The goal is to provide a set of actional insights that could be shared with the community on what classes are critical in terms of item quality and where the improvements are necessary. We hope to be also able to derive a more strategic insight into the possible future evolution of item quality in Wikidata given its current state that we want to establish in this ticket.
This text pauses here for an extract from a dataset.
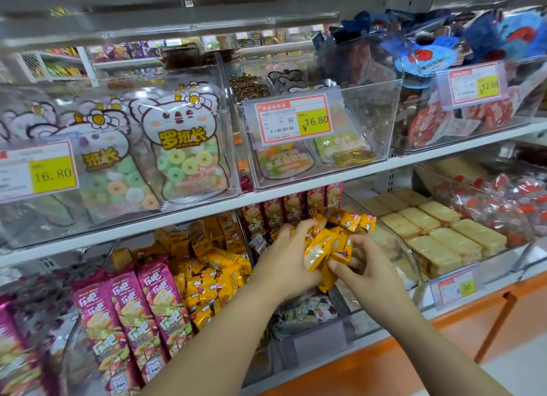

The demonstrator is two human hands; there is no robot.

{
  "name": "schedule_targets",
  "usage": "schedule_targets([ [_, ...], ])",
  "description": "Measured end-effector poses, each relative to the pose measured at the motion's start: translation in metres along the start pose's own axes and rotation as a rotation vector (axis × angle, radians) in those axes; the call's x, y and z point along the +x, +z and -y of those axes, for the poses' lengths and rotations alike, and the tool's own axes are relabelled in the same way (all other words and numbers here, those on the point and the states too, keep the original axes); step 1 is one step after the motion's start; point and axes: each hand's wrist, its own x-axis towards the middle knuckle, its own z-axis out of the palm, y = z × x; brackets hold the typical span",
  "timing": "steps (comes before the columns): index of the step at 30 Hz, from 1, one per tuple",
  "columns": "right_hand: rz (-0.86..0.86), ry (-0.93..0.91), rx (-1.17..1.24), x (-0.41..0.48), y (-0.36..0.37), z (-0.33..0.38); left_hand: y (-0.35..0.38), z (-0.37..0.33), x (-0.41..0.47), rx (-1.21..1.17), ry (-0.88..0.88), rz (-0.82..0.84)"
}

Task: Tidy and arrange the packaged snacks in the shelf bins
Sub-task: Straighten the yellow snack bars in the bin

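Left hand [284, 265] and right hand [365, 268] each gripping a bunch of yellow snack packets [328, 241] between curled fingers, above the lower-shelf clear bin [396, 247], purple packs [142, 304] to the left

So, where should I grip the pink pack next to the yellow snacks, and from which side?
Probably pinch its top end, coming from above: the pink pack stands upright, squeezed between a neighbour pack and the yellow snacks, so only the top is free.

The yellow snack packets [327, 247] are glossy crinkled plastic film, the bins [367, 123] are clear, smooth hard plastic with reflections, the magenta packs [148, 304] are shiny printed foil-like wrap, the price tags [293, 118] look like paper behind clear sleeves, and the shelf edge [444, 146] is smooth white.
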Motion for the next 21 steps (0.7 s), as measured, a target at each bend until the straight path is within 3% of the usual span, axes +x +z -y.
schedule_targets([
  [6,-0.045,-0.270,0.013,-0.024,0.004,0.038,-0.025,-0.010,-0.033,-0.211,0.123,-0.346],
  [10,0.050,-0.353,0.065,-0.040,0.020,0.057,-0.038,0.008,-0.069,-0.249,0.204,-0.472],
  [17,0.268,-0.316,-0.049,-0.051,0.079,0.052,-0.041,0.065,-0.131,-0.230,0.022,-0.520],
  [21,0.246,-0.317,-0.348,-0.046,0.104,0.042,-0.027,0.078,-0.148,-0.247,-0.080,-0.453],
])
Based on the [[ https://wikidata-analytics.wmcloud.org/app_direct/WD_docs/Wikidata%20Quality%20Report.nb.html | Wikidata ORES Quality Report ]] in [[ https://wikidata-analytics.wmcloud.org/app/WikidataAnalytics | Wikidata Analytics ]]:
- update the ORES quality prediction scores,
- update the Wikidata ORES Quality Report in Wikidata Analytics,
- get all P31, P279, and P361 classes of the items for which we have ORES prediction scores,
- establish the quality score distributions per class,
- perform class clustering to estabilish a broader structure of the quality distribution in Wikidata,- generate first inputs for joint sensemaking session
-- shareable dataset of quality score distributions per class
-- ideas for visualization/simplification (incl. first drafts where feasible, e.g. perform class clustering to establish a broader structure of the quality distribution in Wikidata, analyze and visualize the quality distribution).